Thursday, January 8, 2009 East Central Illinois

Space, doctors at premium for rising health demands

By Debra Pressey
Monday, August 27, 2007

Patients seem to keep needing more time with their doctors at Carle Clinic.

And keeping ahead of the demand means more than recruiting more doctors, says Dr. Bruce Wellman, the clinic's chief executive. It also means building more clinic space.

Already a health system with 320 doctors and 10 locations in three counties, Carle Clinic recently expanded its clinic in Danville and is growing to 12 sites with two more under construction in southeast Urbana and southwest Champaign.

And it isn't the only health care provider building to meet current and future demand.

Carle Foundation Hospital just finished a large expansion and is building a new cancer center with the clinic that will include a breast cancer research and treatment institute.

That same hospital also has plans for a new rehabilitation institute, and the clinic and hospital are partners in a new heart center planned for their sprawling central Urbana campus.

Among the other big developments:

– Christie Clinic, a Champaign-based health system with eight locations and more than 100 doctors, is poised to move out of downtown Champaign to a new larger campus on the northwest side of the city next year.

– Frances Nelson Health Center, a federally qualified health center that serves low-income patients, moved into a larger new facility earlier this year.

– Bariatric surgeon Dr. Sidney Rohrscheib has plans pending before the state Health Facilities Planning Board to build a specialized surgery center for weight-loss procedures in Champaign.

– Provena Health, which operates hospitals in Urbana and Danville, is considering building a new hospital in Danville, and has been remodeling and adding new technology on both campuses.

Health care organizations say they're building to fill current and future demand. But where is all the new demand coming from?

Wellman says it's not just more patients. It's patients getting more medical care than they used to require.

In the mid-1990s, patients visited their Carle Clinic doctors about three times a year. These days, it's more like five times a year, with demand on physician time growing at about 3 percent to 6 percent a year, he said.

One reason is advancements in medicine, which means doctors can keep doing more for their patients, Wellman said.

People are also taking advantage of more preventive health care services, but too many are suffering from chronic diseases thanks to unhealthy lifestyle choices such as smoking and obesity, he said.

Another factor increasing demand on doctor time is prescription usage: Wellman said the average patient on a managed-care plan these days takes 11 to 12 prescriptions a year, and patients on medications require follow-up visits.

And make way for the expanding older generation, a major factor driving Carle's plans for a new heart center.
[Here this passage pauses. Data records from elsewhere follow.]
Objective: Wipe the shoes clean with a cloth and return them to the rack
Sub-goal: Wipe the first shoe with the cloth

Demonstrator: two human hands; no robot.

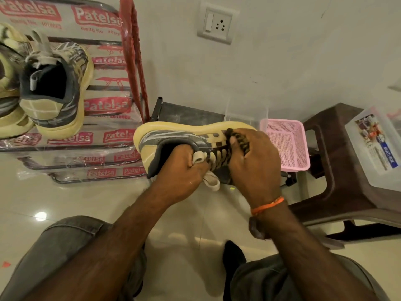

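Note:
A grey and tan sneaker (173, 135) with a thick pale yellow sole lies on its side in mid air, sole turned away from me. My left hand (182, 168) grips it at the collar and tongue, fingers tucked into the opening. My right hand (253, 157) holds a dark brown cloth (237, 137) and presses it on the laces and forefoot. Two matching sneakers (54, 90) stand on the rack (69, 137) at the left, its shelves wrapped in plastic printed with red labels.
A pink mesh basket (288, 144) sits just behind the held shoe. A brown plastic stool (338, 170) at the right carries a clear lidded box (373, 144). A red rack post (132, 57) and a wall socket (217, 22) are behind. My knees fill the bottom.

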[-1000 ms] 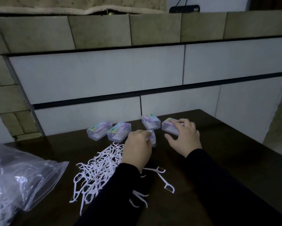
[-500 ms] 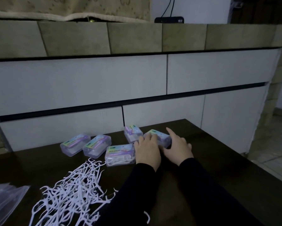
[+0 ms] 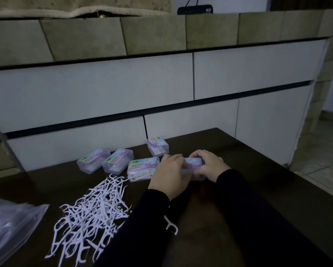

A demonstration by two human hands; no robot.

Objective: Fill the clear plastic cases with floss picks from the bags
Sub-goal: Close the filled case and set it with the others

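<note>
Hands met over one clear case (image 3: pixel 193 166) on the tabletop (image 3: pixel 258 180): the left hand (image 3: pixel 168 173) gripped its left end and the right hand (image 3: pixel 208 164) curled round its right end. Its long axis ran left to right, label up. Loose floss picks (image 3: pixel 92 211) lay heaped to the near left, closer to the left hand, beside the bag (image 3: pixel 9 228).

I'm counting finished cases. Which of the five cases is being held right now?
The rightmost case, gripped between the left hand and right hand. The other four sit untouched on the table.
</note>
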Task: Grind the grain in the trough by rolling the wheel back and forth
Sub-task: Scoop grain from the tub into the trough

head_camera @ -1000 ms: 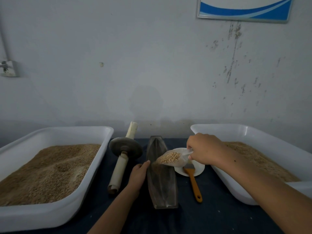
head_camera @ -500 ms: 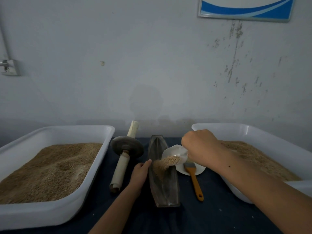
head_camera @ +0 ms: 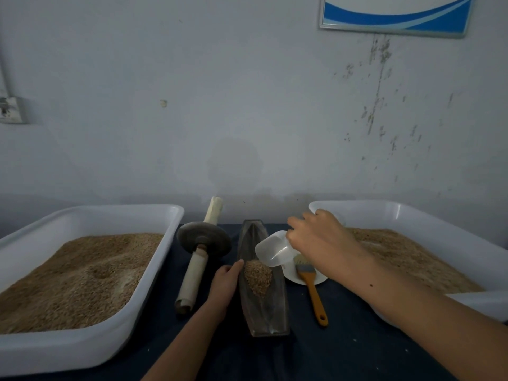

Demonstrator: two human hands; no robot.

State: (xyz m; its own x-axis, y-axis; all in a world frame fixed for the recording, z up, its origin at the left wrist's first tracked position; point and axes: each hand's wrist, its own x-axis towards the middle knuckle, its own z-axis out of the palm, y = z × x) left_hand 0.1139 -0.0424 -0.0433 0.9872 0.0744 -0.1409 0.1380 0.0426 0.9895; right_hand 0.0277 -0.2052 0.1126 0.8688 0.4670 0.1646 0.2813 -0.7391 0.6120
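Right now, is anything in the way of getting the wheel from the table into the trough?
Yes. The left hand rests on the trough rim, on the side facing the wheel. The right hand holds the emptied scoop tilted above the grain pile.

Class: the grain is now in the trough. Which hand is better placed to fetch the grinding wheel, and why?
Probably the left hand. It rests on the trough's left rim, right beside the grinding wheel. The right hand holds the emptied scoop on the trough's far side.
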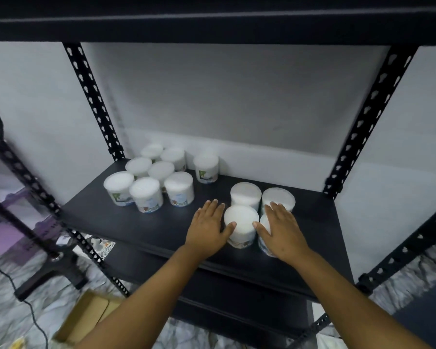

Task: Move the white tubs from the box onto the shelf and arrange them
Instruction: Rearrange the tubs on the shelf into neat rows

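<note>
A single wide-angle view came from the person's head, facing forward and down into a black shelf from close in front. The shelf board above cut across the top edge. Both forearms entered from the near edge, reaching away. The white wall lay far behind. At near left the view caught floor and a cardboard box.

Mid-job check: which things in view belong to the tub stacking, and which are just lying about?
Part of the job:
white tubs in two groups on the shelf
cardboard box on the floor
left hand and right hand, both on the near group of tubs

Lying about:
black cable on the floor
black stand base
</note>
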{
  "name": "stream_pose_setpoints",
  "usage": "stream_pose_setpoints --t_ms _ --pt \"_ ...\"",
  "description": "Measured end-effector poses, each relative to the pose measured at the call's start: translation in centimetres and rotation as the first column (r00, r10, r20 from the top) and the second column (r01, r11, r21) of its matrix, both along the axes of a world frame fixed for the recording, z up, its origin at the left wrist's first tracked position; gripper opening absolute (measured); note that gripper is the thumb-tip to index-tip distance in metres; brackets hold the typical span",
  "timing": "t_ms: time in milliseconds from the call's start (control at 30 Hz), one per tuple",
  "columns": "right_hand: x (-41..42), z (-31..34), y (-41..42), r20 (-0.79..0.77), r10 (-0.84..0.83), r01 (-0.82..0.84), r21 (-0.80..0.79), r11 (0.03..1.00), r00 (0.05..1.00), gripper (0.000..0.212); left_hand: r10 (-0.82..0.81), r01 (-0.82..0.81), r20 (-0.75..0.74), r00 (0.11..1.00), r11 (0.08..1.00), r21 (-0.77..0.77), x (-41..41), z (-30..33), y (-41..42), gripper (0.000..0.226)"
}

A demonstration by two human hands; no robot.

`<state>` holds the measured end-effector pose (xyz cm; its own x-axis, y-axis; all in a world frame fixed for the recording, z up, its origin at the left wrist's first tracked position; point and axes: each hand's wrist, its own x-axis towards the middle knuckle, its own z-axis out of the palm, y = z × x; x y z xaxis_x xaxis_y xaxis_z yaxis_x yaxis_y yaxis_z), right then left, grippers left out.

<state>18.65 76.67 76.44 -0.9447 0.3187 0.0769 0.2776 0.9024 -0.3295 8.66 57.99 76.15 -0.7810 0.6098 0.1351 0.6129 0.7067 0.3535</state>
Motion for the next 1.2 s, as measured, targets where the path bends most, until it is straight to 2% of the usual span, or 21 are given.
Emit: stream_pose_setpoints --t_ms 233,533,700,867,1200 --pt "-5.1 0.8 -2.5 0.001 0.033 -0.033 0.004 0.999 0.999 0.068 0.016 -0.016 0.004 1.0 1.0 0.015 -4.7 0.1 -2.2 0.068" --pt "-15.3 1.8 -6.6 0.002 -0.004 0.004 0.062 0.998 1.0 0.071 -0.01 0.011 -0.015 1.0 1.0 0.019 -15.0 1.1 -6.6 0.071" --pt "-20.0 2.8 -7.7 0.072 -0.072 0.072 0.003 0.997 0.995 0.073 -0.134 0.133 -0.034 0.99 0.99 -0.047 -19.8 1.2 -8.4 0.081" --pt "-23.0 3.6 -7.6 0.059 -0.069 0.072 -0.047 0.996 0.996 0.07 -0.249 0.24 -0.053 0.967 0.962 -0.126 -22.5 1.4 -8.3 0.09" --pt "-27.9 2.4 -6.9 0.094 -0.105 0.119 -0.152 0.981 0.99 0.085 -0.276 0.271 -0.009 0.961 0.948 -0.167 -25.0 0.8 -7.2 0.097"
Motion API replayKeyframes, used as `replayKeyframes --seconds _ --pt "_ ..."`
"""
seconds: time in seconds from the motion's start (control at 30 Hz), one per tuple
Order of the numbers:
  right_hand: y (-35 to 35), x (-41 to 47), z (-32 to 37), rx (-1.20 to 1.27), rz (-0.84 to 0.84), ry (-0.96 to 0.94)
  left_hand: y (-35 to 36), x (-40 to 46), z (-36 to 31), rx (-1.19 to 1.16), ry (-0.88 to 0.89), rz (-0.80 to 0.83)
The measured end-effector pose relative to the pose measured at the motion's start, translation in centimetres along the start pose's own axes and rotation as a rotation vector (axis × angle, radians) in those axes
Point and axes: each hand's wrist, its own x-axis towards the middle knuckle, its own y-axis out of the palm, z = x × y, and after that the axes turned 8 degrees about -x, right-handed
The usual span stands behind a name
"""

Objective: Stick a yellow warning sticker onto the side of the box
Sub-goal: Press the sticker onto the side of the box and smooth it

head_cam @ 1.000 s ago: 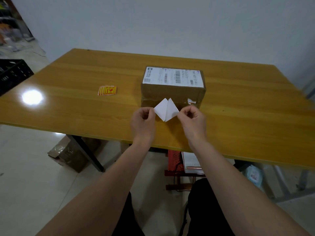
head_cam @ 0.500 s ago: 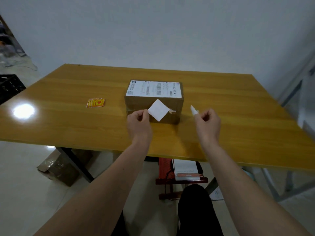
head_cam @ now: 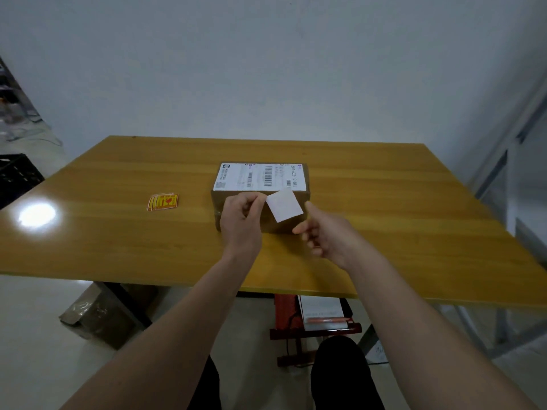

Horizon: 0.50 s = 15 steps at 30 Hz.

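Observation:
A brown cardboard box (head_cam: 273, 225) with a white shipping label (head_cam: 260, 176) on top stands in the middle of the wooden table (head_cam: 118, 226). My left hand (head_cam: 241, 217) pinches the left edge of a square sticker (head_cam: 284, 205), whose white back faces me, just in front of the box's near side. My right hand (head_cam: 325, 232) hovers to the right of it with its fingers apart and the index finger close to the sticker's right edge; I see nothing in it. A small stack of yellow warning stickers (head_cam: 162, 201) lies on the table to the left of the box.
A black crate (head_cam: 14, 176) sits at the far left, beyond the table. Under the table are a cardboard box (head_cam: 97, 315) and a red stool (head_cam: 319, 327) with papers on it. A grey metal frame (head_cam: 503, 173) stands at the right.
The two white halves came apart. My right hand pulled away to the right with a small white piece, then returned beside the sticker. My left hand kept the sticker before the box.

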Motion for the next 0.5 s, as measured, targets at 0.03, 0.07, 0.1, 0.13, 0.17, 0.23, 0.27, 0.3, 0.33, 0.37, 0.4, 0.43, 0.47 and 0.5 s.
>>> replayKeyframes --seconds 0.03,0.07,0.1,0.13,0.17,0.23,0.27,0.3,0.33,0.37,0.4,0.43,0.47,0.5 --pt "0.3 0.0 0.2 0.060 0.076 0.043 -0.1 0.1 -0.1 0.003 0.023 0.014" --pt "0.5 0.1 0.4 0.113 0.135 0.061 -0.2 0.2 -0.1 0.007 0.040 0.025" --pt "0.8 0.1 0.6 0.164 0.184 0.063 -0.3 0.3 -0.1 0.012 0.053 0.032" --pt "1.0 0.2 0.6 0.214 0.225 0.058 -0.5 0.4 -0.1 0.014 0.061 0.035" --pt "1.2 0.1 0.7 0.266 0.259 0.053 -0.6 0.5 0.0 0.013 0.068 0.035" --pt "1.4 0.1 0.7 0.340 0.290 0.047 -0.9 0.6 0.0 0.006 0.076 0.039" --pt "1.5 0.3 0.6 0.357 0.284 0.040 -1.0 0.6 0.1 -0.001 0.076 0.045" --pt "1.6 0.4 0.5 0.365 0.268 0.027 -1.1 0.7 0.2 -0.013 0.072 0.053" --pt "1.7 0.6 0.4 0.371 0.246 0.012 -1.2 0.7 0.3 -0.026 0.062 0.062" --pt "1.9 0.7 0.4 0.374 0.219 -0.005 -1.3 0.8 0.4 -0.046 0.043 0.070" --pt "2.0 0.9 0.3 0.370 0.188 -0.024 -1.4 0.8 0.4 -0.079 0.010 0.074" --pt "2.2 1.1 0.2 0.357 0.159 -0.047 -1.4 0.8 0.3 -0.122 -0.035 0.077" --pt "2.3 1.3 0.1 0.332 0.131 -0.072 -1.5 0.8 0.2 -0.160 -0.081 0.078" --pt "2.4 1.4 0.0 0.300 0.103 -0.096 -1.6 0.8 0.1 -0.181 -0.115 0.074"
The number of adults over age 45 – the age group accounting for nearly all cardiology and peripheral artery disease patients – is projected to grow by nearly 58 percent between 2000 and 2030, Carle officials say.

Last year, Carle Clinic recruited 31 new doctors and midlevel providers to the local area. In recent months, the clinic was looking to bring in 48 more to keep ahead of the demand.

The clinic buildings going up in C-U, set to open next spring, will help Carle relieve the growing congestion at the main Urbana campus, Wellman said.

Part of the plan includes shifting most primary care services that are currently in Carle's south clinic building on University Avenue to the two new clinics – and relocating, along with those services, some 97,000 patient visits a year.

Modern, comfortable new buildings also benefit more than patients – they help significantly with doctor recruitment, Wellman said. And that will be even more important as current and projected shortages in several physician specialties clash with the projected rising demand for medical care as baby boomers age.

"We're trying to spend our resources to prepare for the next 10 to 20 years," he said.